By Gemma Q. Casas
Variety News Staff
AN environmentalist from Hawaii says the CNMI people should put more weight on the pride that the proposed marine monument comprising the northern islands of Maug, Asuncion and Uracas would bring to their islands, rather than on the economic benefits that might be reaped from the yet to be established fishing industry.
William L. Aila Jr., harbor agent at Hawaii’s Department of Land and Natural Resources-Division of Boating and Ocean Recreation, said there’s been some misinformation spread around the CNMI about how the Hawaiians perceived their own marine monument.
“There have been certain misrepresentations here in the Northern Marianas that the Hawaiians did not support the monument project. We’ve come here to set the record straight and talk about the benefits of the Papahânaumokuâkea Marine National Monument, formerly known as the Northwestern Hawaiian Islands Marine National Monument. It is the largest marine sanctuary in the world,” he said.

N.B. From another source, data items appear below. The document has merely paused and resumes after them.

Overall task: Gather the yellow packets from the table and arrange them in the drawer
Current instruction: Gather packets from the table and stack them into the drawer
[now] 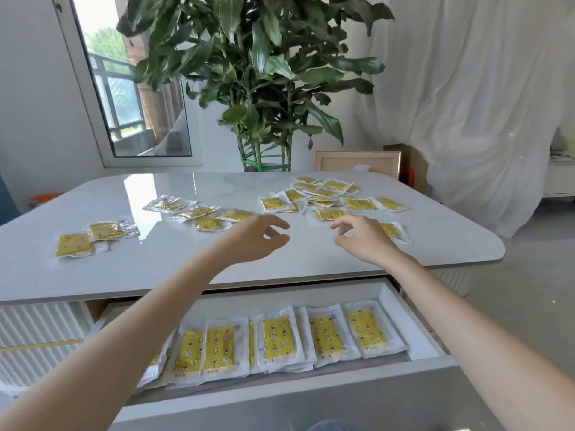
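Both grips hover over the desk [155, 262], released, fingers loosely curled, grasping nothing: left grip [258, 241] and right grip [364, 241]. Packets [323, 194] lie beyond them: a pile past the right grip, a row past the left grip, two well off to its left, one just right of the right grip. Below both forearms, the open drawer [401, 315] holds more packets

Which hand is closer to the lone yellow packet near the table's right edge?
Right. The right hand hovers just left of that packet, partly overlapping it in view; the left hand is farther left, above the table middle.
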Available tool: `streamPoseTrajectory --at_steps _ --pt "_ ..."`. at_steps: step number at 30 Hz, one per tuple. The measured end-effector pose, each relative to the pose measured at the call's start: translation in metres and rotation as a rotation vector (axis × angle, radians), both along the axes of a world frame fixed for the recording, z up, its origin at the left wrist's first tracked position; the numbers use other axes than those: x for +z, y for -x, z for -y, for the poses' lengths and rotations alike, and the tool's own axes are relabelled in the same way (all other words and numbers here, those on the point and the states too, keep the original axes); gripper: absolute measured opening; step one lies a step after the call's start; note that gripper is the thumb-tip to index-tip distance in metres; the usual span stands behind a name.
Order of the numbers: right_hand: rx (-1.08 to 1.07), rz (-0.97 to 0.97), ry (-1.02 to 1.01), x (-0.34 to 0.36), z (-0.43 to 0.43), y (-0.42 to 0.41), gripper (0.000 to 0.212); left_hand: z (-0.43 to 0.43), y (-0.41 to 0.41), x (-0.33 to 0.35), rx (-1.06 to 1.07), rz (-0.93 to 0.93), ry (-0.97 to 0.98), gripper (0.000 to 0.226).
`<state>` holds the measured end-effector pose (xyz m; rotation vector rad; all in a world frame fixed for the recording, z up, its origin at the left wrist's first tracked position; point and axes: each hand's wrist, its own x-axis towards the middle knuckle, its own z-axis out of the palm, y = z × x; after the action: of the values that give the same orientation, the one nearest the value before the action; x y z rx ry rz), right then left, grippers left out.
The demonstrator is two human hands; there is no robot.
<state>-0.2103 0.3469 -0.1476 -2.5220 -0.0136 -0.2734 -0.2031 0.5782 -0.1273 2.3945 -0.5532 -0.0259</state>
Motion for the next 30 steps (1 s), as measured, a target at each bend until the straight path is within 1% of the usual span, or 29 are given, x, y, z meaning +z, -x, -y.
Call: streamPoseTrajectory --at_steps 4,8,11,14,17,21,24,25,27,28,30 --pt "-0.154 -0.069 -0.013 -0.011 0.033 -0.029 0.035 0.029 -0.022 0.000 0.004 0.012 -0.016 0.035" --pt "-0.248 -0.148 0.142 -0.028 0.053 -0.059 0.045 0.045 -0.056 -0.016 0.038 0.033 -0.060 0.041" --pt "-0.278 -0.182 0.239 -0.039 0.065 -0.077 0.045 0.048 -0.084 -0.030 0.082 0.024 -0.126 0.045" --pt "-0.307 -0.256 0.351 -0.049 0.075 -0.092 0.047 0.049 -0.109 -0.046 0.093 0.075 -0.215 0.049" --pt "-0.335 -0.259 0.366 -0.057 0.079 -0.097 0.047 0.050 -0.130 -0.056 0.098 0.119 -0.246 0.051" --pt "-0.261 -0.170 0.377 -0.055 0.062 -0.094 0.044 0.050 -0.150 -0.062 0.127 0.206 -0.271 0.051" --pt "-0.115 -0.150 0.404 -0.049 0.039 -0.095 0.042 0.043 -0.163 -0.064 0.162 0.240 -0.267 0.050" --pt "-0.059 -0.153 0.398 -0.047 0.032 -0.097 0.043 0.040 -0.166 -0.064 0.179 0.238 -0.263 0.050" --pt "0.023 -0.197 0.323 -0.042 0.020 -0.101 0.050 0.031 -0.171 -0.063 0.220 0.235 -0.270 0.050" --pt "0.029 -0.234 0.248 -0.040 0.016 -0.104 0.059 0.025 -0.174 -0.063 0.247 0.239 -0.279 0.050" --pt "-0.027 -0.317 0.098 -0.034 0.011 -0.113 0.076 0.013 -0.178 -0.063 0.313 0.225 -0.321 0.051"
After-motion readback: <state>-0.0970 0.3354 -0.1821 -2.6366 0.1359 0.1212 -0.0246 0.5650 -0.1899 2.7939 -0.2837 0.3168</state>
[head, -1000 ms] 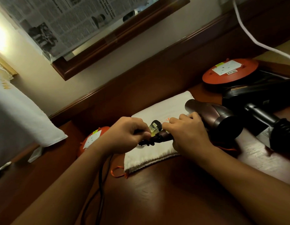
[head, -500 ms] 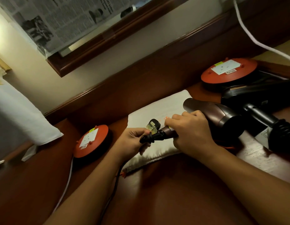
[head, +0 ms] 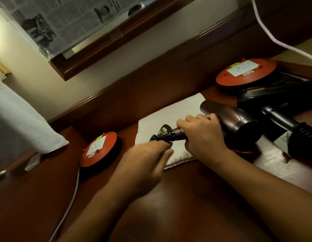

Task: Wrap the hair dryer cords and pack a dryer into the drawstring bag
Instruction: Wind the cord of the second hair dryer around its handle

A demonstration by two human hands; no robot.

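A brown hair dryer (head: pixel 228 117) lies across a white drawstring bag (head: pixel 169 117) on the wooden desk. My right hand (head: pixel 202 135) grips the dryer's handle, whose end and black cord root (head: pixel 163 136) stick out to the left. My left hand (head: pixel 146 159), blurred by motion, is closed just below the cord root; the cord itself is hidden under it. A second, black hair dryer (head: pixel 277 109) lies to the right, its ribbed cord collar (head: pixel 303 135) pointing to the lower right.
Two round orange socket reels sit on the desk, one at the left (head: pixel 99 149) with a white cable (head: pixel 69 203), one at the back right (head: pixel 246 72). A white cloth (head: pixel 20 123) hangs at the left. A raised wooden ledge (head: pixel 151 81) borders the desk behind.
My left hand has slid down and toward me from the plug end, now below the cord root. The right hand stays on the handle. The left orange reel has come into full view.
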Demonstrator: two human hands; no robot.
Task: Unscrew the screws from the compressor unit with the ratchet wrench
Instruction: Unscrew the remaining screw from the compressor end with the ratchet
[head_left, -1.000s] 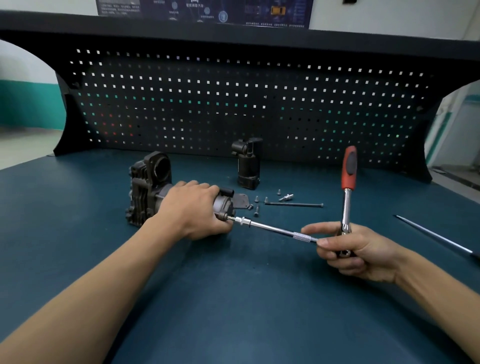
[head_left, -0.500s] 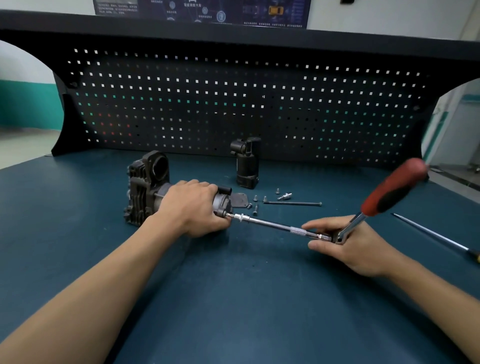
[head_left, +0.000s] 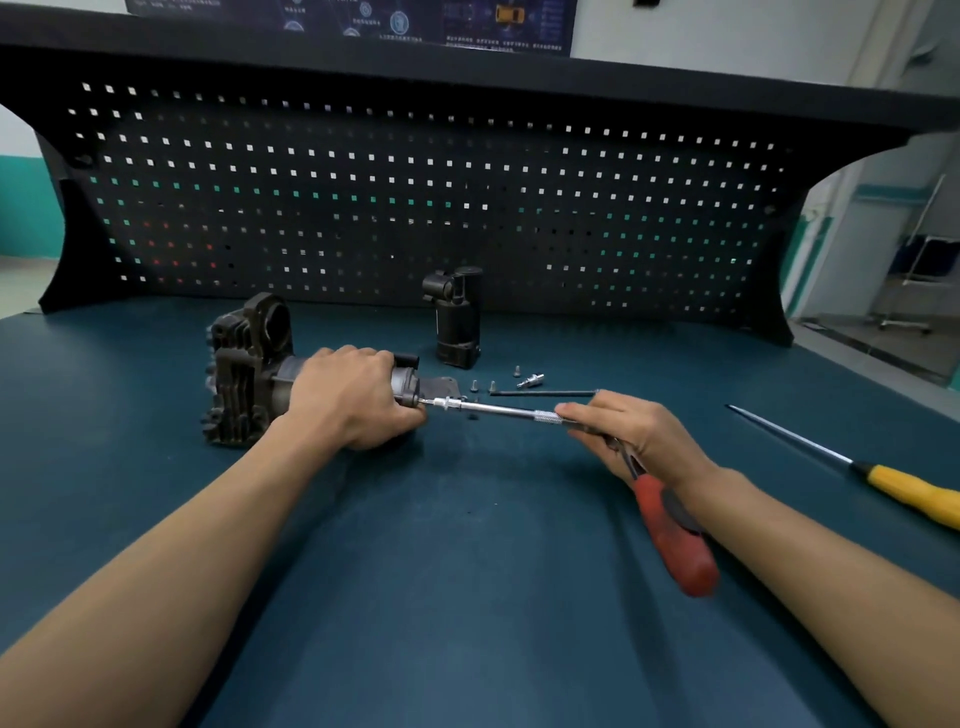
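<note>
The dark metal compressor unit (head_left: 244, 374) lies on its side on the blue bench, left of centre. My left hand (head_left: 353, 395) grips its cylindrical motor body. A long silver extension bar (head_left: 498, 410) runs from the unit's right end to the ratchet wrench head under my right hand (head_left: 634, 431). My right hand holds the wrench at the head, and its red handle (head_left: 675, 540) points down toward me, beside my forearm. Three loose screws (head_left: 491, 385) and a long thin bolt (head_left: 540, 393) lie just behind the bar.
A black cylindrical part (head_left: 457, 322) stands upright behind the bar, with a flat plate (head_left: 439, 387) and a small silver fitting (head_left: 530, 382) near it. A yellow-handled screwdriver (head_left: 904, 488) lies at the right. The black pegboard (head_left: 415, 208) closes the back of the bench.
The red handle swung from upright, over to the right, and now down toward me. My right hand turned with it at the head. My left hand stayed on the compressor.
</note>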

If the CNMI agrees to turn its three uninhabited northernmost islands as another marine sanctuary, it will become the second largest in the world.
“It should bring the people of the CNMI a higher level of pride because you have protected a very pristine area adjacent to and including the Marianas Trench which is one of the wonders of the world,” Aila said.
Discovered in 1951 by the Royal Navy, the Marianas Trench is the deepest in the world with a maximum depth of about 6.8 miles.
“The money should be really secondary though. I mean the idea of recognizing a resource that you only have and the protection of that resource for future generations really should be the driving force and the economics as good as it should be just secondary,” Ailas said.
The visiting Hawaiian environmentalist said the CNMI government’s argument that the project is bad for the local fishing industry has no basis at this time.
“There’s no fishing industry going out there now. There’s nothing to lose. There’s no additional layer of federal jurisdiction because the federal government already claims the high water marks up to 200 miles. And in fact the Western Pacific Fisheries Management Council has already been managing that area,” said Aila.
Thomas Iverson, economics professor of the University of Guam, said there are indirect and direct economic benefits if the CNMI agree to declare its three islands as a marine sanctuary.
“There would be some federal jobs and some local jobs. Whenever you have new money coming into the system people also spend them into the economy, to the businesses,” he added.
He said there are also foreseen benefits on the islands’ tourism industry as well as for commercial fishing if the three islands are declared a sanctuary.
“My understanding is that the deep-sea fish is particularly in need of protection because of their lifespan. The sanctuaries would give that indirect benefit. And there’s a benefit that comes to the commercial fishing outside of the protected areas as well,” he said.